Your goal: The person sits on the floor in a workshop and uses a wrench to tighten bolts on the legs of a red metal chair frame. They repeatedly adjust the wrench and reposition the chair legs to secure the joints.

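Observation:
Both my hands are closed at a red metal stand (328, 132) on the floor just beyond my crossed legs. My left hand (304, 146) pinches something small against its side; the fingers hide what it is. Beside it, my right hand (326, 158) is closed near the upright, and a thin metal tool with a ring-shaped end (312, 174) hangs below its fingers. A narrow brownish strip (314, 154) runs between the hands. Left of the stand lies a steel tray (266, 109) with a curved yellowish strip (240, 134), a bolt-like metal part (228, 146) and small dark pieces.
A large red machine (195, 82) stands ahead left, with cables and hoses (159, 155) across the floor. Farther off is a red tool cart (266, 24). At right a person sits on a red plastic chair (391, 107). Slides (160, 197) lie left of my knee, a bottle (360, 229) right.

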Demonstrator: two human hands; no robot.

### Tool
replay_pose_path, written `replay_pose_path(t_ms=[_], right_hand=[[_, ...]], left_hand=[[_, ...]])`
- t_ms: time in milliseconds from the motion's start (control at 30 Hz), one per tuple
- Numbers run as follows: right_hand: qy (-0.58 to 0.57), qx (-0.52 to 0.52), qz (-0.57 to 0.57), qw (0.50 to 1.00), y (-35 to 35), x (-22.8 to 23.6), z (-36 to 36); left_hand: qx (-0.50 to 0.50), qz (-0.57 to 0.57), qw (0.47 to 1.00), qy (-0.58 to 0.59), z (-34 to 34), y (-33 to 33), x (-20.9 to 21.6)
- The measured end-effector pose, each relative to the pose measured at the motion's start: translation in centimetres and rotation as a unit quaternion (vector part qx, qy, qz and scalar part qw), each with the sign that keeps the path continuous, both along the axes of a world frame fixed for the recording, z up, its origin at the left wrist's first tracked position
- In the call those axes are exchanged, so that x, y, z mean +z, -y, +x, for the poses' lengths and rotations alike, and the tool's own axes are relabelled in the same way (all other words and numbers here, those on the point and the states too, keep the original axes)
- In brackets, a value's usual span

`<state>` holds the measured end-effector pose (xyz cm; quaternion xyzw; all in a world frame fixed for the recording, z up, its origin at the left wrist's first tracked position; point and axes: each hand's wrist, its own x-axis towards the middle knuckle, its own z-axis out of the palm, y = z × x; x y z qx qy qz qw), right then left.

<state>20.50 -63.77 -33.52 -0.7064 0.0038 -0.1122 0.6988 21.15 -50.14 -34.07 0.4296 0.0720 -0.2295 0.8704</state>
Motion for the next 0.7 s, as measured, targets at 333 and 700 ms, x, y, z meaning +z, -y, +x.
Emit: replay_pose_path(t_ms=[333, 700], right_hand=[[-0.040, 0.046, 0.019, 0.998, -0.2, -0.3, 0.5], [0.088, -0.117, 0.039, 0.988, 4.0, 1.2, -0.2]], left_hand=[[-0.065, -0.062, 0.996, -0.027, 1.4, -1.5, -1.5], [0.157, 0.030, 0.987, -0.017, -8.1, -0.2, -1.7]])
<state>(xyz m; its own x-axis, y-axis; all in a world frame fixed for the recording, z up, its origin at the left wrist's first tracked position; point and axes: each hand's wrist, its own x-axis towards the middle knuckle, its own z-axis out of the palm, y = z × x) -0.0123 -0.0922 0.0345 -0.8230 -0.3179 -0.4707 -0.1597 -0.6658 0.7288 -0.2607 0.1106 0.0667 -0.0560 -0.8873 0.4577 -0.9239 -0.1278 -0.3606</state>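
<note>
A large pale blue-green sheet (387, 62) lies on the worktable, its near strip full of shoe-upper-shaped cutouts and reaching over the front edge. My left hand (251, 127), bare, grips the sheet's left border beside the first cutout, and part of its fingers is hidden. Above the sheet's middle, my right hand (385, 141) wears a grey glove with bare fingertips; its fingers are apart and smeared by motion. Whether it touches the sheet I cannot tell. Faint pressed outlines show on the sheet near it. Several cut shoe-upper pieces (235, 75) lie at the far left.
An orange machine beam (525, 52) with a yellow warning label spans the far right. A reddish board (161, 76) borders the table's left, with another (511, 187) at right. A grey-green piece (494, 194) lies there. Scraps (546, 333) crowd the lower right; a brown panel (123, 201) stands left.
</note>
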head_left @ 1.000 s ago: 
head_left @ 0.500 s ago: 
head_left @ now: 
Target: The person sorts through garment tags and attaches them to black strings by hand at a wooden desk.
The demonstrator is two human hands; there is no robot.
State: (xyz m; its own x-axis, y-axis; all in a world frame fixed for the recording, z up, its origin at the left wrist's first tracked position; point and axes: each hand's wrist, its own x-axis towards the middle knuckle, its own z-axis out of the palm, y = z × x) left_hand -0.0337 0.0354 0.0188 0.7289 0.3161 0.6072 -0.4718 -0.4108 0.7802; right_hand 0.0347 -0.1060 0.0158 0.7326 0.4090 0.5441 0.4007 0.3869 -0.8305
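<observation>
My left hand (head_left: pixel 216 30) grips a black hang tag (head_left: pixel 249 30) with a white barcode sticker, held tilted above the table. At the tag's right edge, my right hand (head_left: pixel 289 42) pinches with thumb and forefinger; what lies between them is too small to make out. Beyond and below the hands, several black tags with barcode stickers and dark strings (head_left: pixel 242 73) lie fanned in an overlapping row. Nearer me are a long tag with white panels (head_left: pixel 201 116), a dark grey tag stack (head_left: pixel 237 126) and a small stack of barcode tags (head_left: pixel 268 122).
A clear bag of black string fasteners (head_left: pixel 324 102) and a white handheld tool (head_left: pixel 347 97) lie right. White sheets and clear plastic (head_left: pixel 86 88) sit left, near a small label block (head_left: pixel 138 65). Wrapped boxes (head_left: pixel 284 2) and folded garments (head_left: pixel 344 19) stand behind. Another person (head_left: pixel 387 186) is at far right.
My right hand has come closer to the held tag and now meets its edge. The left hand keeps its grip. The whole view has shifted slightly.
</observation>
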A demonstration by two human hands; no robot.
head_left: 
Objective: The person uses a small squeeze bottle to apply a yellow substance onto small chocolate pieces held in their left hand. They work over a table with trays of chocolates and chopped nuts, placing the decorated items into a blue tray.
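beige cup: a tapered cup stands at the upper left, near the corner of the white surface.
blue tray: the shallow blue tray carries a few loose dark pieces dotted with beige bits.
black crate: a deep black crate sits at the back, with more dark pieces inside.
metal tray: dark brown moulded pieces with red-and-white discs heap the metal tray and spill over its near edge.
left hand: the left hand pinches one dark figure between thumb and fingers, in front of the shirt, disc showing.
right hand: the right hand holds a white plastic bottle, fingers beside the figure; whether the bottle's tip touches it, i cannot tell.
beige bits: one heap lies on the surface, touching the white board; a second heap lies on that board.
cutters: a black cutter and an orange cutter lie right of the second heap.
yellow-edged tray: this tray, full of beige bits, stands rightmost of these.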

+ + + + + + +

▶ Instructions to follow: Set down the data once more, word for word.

▶ Result of the exercise:
Your goal: The person sits on the floor in a workshop and uses a wrench to tighten bolts on the legs of a red metal chair frame. They repeatedly adjust the wrench and reposition the chair legs to secure the joints.

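Observation:
Both my hands are closed at a red metal stand (328, 132) on the floor just beyond my crossed legs. My left hand (304, 146) pinches something small against its side; the fingers hide what it is. Beside it, my right hand (326, 158) is closed near the upright, and a thin metal tool with a ring-shaped end (312, 174) hangs below its fingers. A narrow brownish strip (314, 154) runs between the hands. Left of the stand lies a steel tray (266, 109) with a curved yellowish strip (240, 134), a bolt-like metal part (228, 146) and small dark pieces.
A large red machine (195, 82) stands ahead left, with cables and hoses (159, 155) across the floor. Farther off is a red tool cart (266, 24). At right a person sits on a red plastic chair (391, 107). Slides (160, 197) lie left of my knee, a bottle (360, 229) right.
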
Demonstrator: two human hands; no robot.

### Tool
replay_pose_path, written `replay_pose_path(t_ms=[_], right_hand=[[_, ...]], left_hand=[[_, ...]])`
- t_ms: time in milliseconds from the motion's start (control at 30 Hz), one per tuple
- Numbers run as follows: right_hand: qy (-0.58 to 0.57), qx (-0.52 to 0.52), qz (-0.57 to 0.57), qw (0.50 to 1.00), y (-35 to 35), x (-22.8 to 23.6), z (-36 to 36); left_hand: qx (-0.50 to 0.50), qz (-0.57 to 0.57), qw (0.47 to 1.00), qy (-0.58 to 0.59), z (-34 to 34), y (-33 to 33), x (-20.9 to 21.6)
- The measured end-effector pose, each relative to the pose measured at the motion's start: translation in centimetres and rotation as a unit quaternion (vector part qx, qy, qz and scalar part qw), each with the sign that keeps the path continuous, both along the axes of a world frame fixed for the recording, z up, its origin at the left wrist's first tracked position
- In the call those axes are exchanged, so that x, y, z mean +z, -y, +x, for the poses' lengths and rotations alike, and the tool's own axes are relabelled in the same way (all other words and numbers here, those on the point and the states too, keep the original axes)
- In brackets, a value's usual span

`<state>` holds the measured end-effector pose (xyz cm; quaternion xyzw; all in a world frame fixed for the recording, z up, its origin at the left wrist's first tracked position; point and axes: each hand's wrist, its own x-axis towards the middle knuckle, its own z-axis out of the palm, y = z × x; x y z qx qy qz qw), right then left.

<state>20.50 -63.77 -33.52 -0.7064 0.0038 -0.1122 0.6988 21.15 -50.14 -34.07 0.4296 0.0720 -0.2295 0.8704</state>
Motion for the next 0.7 s, as measured, targets at 333 and 700 ms, x, y, z meaning +z, -y, +x.
Emit: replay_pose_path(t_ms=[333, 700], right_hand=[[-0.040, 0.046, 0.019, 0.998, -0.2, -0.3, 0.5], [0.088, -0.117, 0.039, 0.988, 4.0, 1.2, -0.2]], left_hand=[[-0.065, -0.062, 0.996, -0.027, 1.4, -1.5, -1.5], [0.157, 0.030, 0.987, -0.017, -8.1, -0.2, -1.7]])
<state>(xyz m; its own x-axis, y-axis; all in a world frame fixed for the recording, z up, its origin at the left wrist's first tracked position; point and axes: each hand's wrist, its own x-axis towards the middle knuckle, its own z-axis out of the palm, y = z × x) -0.0123 -0.0922 0.0345 -0.8230 -0.3179 -0.4707 -0.1597 -0.6658 0.7288 -0.2607 0.1106 0.0667 -0.0560 -0.8873 0.4577 -0.9239 -0.1278 -0.3606</state>
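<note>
A large pale blue-green sheet (387, 62) lies on the worktable, its near strip full of shoe-upper-shaped cutouts and reaching over the front edge. My left hand (251, 127), bare, grips the sheet's left border beside the first cutout, and part of its fingers is hidden. Above the sheet's middle, my right hand (385, 141) wears a grey glove with bare fingertips; its fingers are apart and smeared by motion. Whether it touches the sheet I cannot tell. Faint pressed outlines show on the sheet near it. Several cut shoe-upper pieces (235, 75) lie at the far left.
An orange machine beam (525, 52) with a yellow warning label spans the far right. A reddish board (161, 76) borders the table's left, with another (511, 187) at right. A grey-green piece (494, 194) lies there. Scraps (546, 333) crowd the lower right; a brown panel (123, 201) stands left.
</note>
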head_left @ 1.000 s ago: 
head_left @ 0.500 s ago: 
head_left @ now: 
Target: The person sorts through garment tags and attaches them to black strings by hand at a wooden desk.
The demonstrator is two human hands; there is no robot.
State: (xyz m; its own x-axis, y-axis; all in a world frame fixed for the recording, z up, its origin at the left wrist's first tracked position; point and axes: each hand's wrist, its own x-axis towards the middle knuckle, its own z-axis out of the palm, y = z × x) left_hand -0.0337 0.0354 0.0188 0.7289 0.3161 0.6072 -0.4718 -0.4108 0.7802; right_hand 0.0347 -0.1060 0.0158 0.7326 0.4090 0.5441 0.4007 0.3869 -0.8305
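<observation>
My left hand (head_left: pixel 216 30) grips a black hang tag (head_left: pixel 249 30) with a white barcode sticker, held tilted above the table. At the tag's right edge, my right hand (head_left: pixel 289 42) pinches with thumb and forefinger; what lies between them is too small to make out. Beyond and below the hands, several black tags with barcode stickers and dark strings (head_left: pixel 242 73) lie fanned in an overlapping row. Nearer me are a long tag with white panels (head_left: pixel 201 116), a dark grey tag stack (head_left: pixel 237 126) and a small stack of barcode tags (head_left: pixel 268 122).
A clear bag of black string fasteners (head_left: pixel 324 102) and a white handheld tool (head_left: pixel 347 97) lie right. White sheets and clear plastic (head_left: pixel 86 88) sit left, near a small label block (head_left: pixel 138 65). Wrapped boxes (head_left: pixel 284 2) and folded garments (head_left: pixel 344 19) stand behind. Another person (head_left: pixel 387 186) is at far right.
My right hand has come closer to the held tag and now meets its edge. The left hand keeps its grip. The whole view has shifted slightly.
</observation>
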A demonstration by two human hands; no robot.
head_left: 
Objective: The person uses a small squeeze bottle to apply a yellow substance onto small chocolate pieces held in their left hand. They work over a table with trays of chocolates and chopped nuts, placing the decorated items into a blue tray.
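beige cup: a tapered cup stands at the upper left, near the corner of the white surface.
blue tray: the shallow blue tray carries a few loose dark pieces dotted with beige bits.
black crate: a deep black crate sits at the back, with more dark pieces inside.
metal tray: dark brown moulded pieces with red-and-white discs heap the metal tray and spill over its near edge.
left hand: the left hand pinches one dark figure between thumb and fingers, in front of the shirt, disc showing.
right hand: the right hand holds a white plastic bottle, fingers beside the figure; whether the bottle's tip touches it, i cannot tell.
beige bits: one heap lies on the surface, touching the white board; a second heap lies on that board.
cutters: a black cutter and an orange cutter lie right of the second heap.
yellow-edged tray: this tray, full of beige bits, stands rightmost of these.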

The output is complete as it stands.